The way it works in a knife is similar to how chromium molybdenum steel works. It adds hardness and saves you from the hard carbon on metal sound when you open and close the knife.

When looking into giving your blade an edge, you must consider whether to sharpen the blade using maraging steel or not.

Chrome molybdenum alloy

Chromium-plated steel is the standard material for folding knives. It provides corrosion resistance, solid handle construction, and a nice shine.

Chrome-molybdenum alloy (CMA) is a new material hybrid. It does not replace traditional carbon steel, but it does add some corrosion resistance and an attractive satin finish.

Because of its higher cost, CMA-XHP is only found in more expensive knives.
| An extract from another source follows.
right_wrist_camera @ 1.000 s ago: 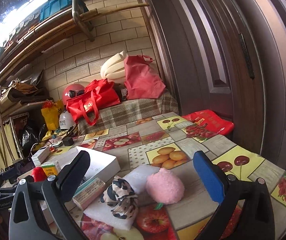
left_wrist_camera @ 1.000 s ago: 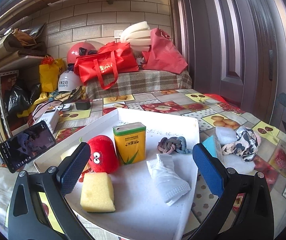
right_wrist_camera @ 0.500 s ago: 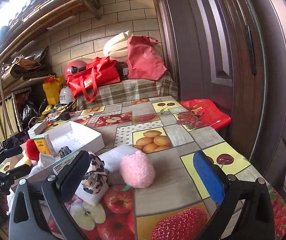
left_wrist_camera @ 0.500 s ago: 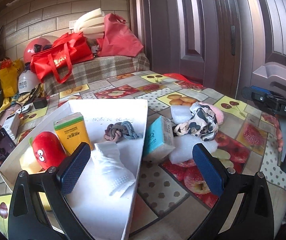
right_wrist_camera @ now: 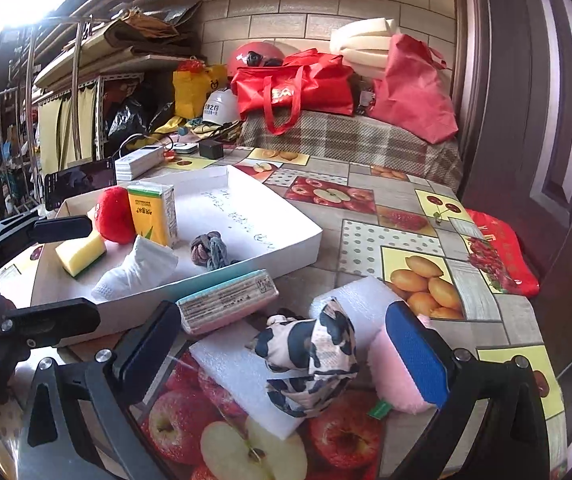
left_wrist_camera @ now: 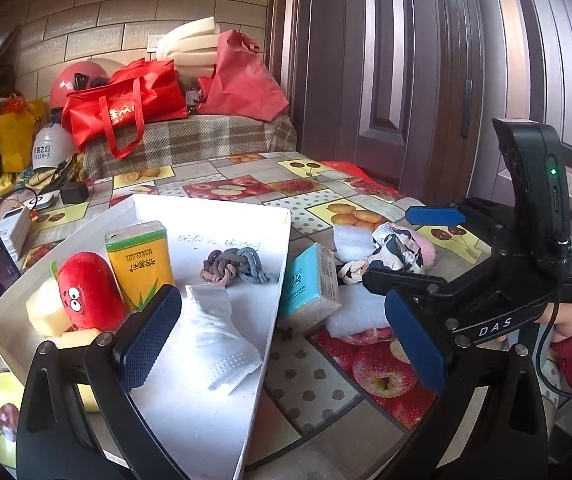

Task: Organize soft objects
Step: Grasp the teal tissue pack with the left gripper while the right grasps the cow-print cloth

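Right gripper [right_wrist_camera: 286, 354] gapes wide around the cow-print cloth [right_wrist_camera: 312, 364], pink plush [right_wrist_camera: 396, 372] at three o'clock; left gripper [left_wrist_camera: 282, 344] spread, empty

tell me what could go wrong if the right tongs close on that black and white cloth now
1. The black and white cloth lies on a thin foam sheet, so the open right tongs may pinch the foam too and drag it along.
2. The pink plush sits right against the blue pad, so closing could catch it or push it toward the table edge.
3. The teal tissue pack leans against the white tray; a sideways sweep might knock it.
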The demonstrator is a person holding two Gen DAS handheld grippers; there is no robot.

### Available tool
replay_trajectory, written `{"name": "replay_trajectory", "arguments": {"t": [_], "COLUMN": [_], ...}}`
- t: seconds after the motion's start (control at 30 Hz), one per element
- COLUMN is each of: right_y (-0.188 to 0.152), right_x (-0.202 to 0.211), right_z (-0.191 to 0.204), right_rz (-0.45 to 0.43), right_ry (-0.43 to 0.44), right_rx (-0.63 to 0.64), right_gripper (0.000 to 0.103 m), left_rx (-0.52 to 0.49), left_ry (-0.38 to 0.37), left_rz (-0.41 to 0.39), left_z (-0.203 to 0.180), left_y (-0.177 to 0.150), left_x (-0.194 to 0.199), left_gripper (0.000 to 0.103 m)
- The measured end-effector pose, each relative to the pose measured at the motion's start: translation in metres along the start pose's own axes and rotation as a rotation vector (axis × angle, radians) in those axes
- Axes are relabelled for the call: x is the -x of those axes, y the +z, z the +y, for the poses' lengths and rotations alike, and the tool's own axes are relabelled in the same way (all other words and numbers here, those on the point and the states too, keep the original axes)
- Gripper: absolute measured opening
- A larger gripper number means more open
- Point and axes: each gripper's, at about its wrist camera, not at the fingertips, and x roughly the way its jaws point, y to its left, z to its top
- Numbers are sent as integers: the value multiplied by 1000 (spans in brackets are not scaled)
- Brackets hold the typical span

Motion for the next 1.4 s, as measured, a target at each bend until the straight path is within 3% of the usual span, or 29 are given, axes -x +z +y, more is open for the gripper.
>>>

These are also the ones with the best features: a high carbon content, excellent corrosion resistance, and a shiny finish.

Some people prefer the richer look of CMA over traditional carbon steel knives.

Chormel molybdenum alloy

Chord iron is a heavy, dull gray metal that has a special texture. It can look almost black when brushed and worn.

Chord iron is typically found in knifeblades and sword blades. Because it does not have the ability to be folded, it must be wrought or plain steel for the blade.

Blade material has no affect on the length of the knife blade. It determines how hard the blade is, how sharp the edge can be, and how durable the knife will be.

Plain steel has someagues will average quality, usually with some artificial coloring or alloying. Wrought steel has been artificially hand-forged into one piece, adding even more power to the blade.

Zamak

Zeamak is a brand that focuses on high quality Kukri materials. The word za-mak means sharp in the Indian language.

Zeamak refers to their weapons by an arcane name, giving them both value and intrigue. When a consumer purchases a zeamak, they are assuming some level of training and knowledge as to what the weapon looks and feels like when held and wielded.

Held in one hand, the kukri feels heavy but true steel will keep it steady. Believed to be the first premium kukri made by Zeamak was released in 2014. Since then, they have released more than a dozen versions of the same design.

They have all been similar in that they are made from tourmaline or tanzanite crystalized into the blade surface for increased sharpness.